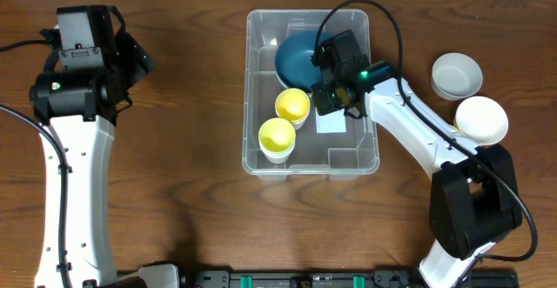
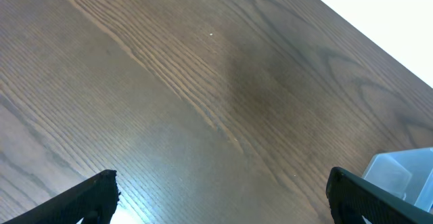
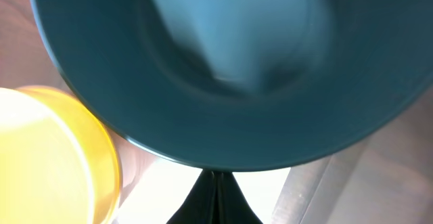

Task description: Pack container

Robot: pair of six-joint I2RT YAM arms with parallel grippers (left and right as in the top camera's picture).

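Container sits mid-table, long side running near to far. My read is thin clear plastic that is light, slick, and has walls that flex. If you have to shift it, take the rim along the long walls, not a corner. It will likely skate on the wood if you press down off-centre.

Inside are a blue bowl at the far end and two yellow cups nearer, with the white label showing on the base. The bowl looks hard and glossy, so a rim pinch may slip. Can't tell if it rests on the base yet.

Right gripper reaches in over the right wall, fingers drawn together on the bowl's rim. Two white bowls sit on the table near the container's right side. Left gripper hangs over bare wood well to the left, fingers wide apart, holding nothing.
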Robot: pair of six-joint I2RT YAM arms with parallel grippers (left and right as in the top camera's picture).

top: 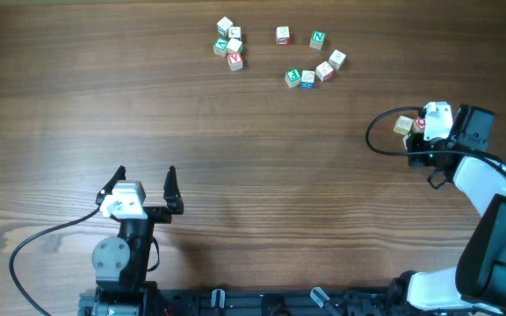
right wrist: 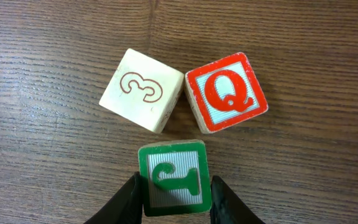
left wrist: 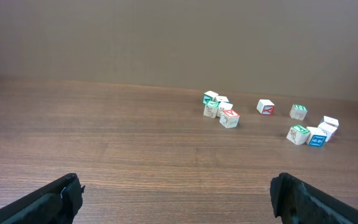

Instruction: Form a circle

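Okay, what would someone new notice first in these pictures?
The right gripper pinching a green block, next to a red Q block and a cream 3 block. Next, the loose scatter of blocks at the far side of the table, not yet a circle.

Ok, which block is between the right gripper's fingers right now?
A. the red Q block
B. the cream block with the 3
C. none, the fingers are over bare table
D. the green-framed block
D: in the right wrist view the green-framed block sits between the right gripper fingers, which press its two sides, while the red Q block and the cream 3 block lie free beyond it.
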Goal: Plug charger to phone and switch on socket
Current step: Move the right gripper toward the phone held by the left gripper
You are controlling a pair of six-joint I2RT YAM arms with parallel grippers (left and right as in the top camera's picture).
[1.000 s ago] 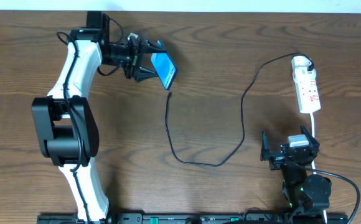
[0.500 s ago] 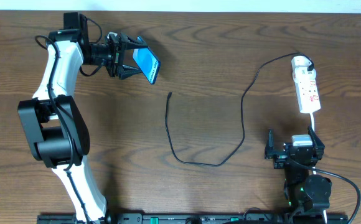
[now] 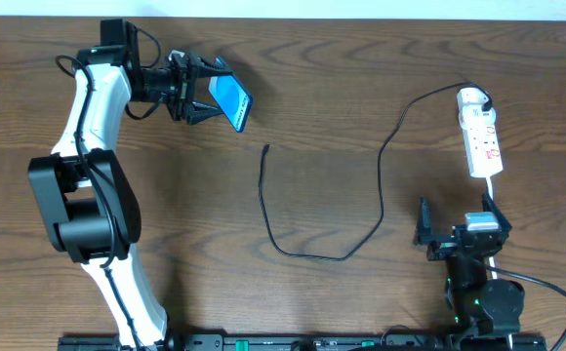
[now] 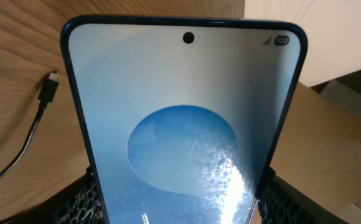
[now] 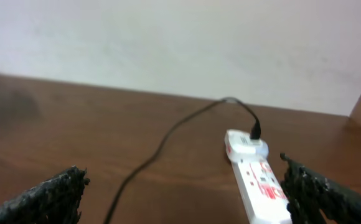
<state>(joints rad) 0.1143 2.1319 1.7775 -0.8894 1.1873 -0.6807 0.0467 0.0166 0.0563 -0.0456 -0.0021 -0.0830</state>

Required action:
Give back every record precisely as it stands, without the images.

Response to this exercise:
Task description: Pack container

Robot: pair of six-joint I2RT YAM arms with parallel grippers (left and right as in the top camera's picture).

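Container sits mid-table, long side running near to far. My read is thin clear plastic that is light, slick, and has walls that flex. If you have to shift it, take the rim along the long walls, not a corner. It will likely skate on the wood if you press down off-centre.

Inside are a blue bowl at the far end and two yellow cups nearer, with the white label showing on the base. The bowl looks hard and glossy, so a rim pinch may slip. Can't tell if it rests on the base yet.

Right gripper reaches in over the right wall, fingers drawn together on the bowl's rim. Two white bowls sit on the table near the container's right side. Left gripper hangs over bare wood well to the left, fingers wide apart, holding nothing.
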Robot: pair of six-joint I2RT YAM arms with parallel grippers (left and right as in the top camera's picture).

top: 
right wrist: 
left wrist: 

Instruction: Form a circle

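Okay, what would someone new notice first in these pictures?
The right gripper pinching a green block, next to a red Q block and a cream 3 block. Next, the loose scatter of blocks at the far side of the table, not yet a circle.

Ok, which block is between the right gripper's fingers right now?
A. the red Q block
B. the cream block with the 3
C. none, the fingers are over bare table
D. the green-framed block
D: in the right wrist view the green-framed block sits between the right gripper fingers, which press its two sides, while the red Q block and the cream 3 block lie free beyond it.
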Goal: Plug charger to phone and switch on socket
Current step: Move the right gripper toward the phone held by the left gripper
You are controlling a pair of six-joint I2RT YAM arms with parallel grippers (left and right as in the top camera's picture).
[1.000 s ago] 
[0.500 s ago] 
[now] 
[now] 
[now] 
<state>(joints rad) 0.1143 2.1319 1.7775 -0.8894 1.1873 -0.6807 0.0467 0.0166 0.0563 -0.0456 -0.0021 -0.0830</state>

That completes the answer to the exercise.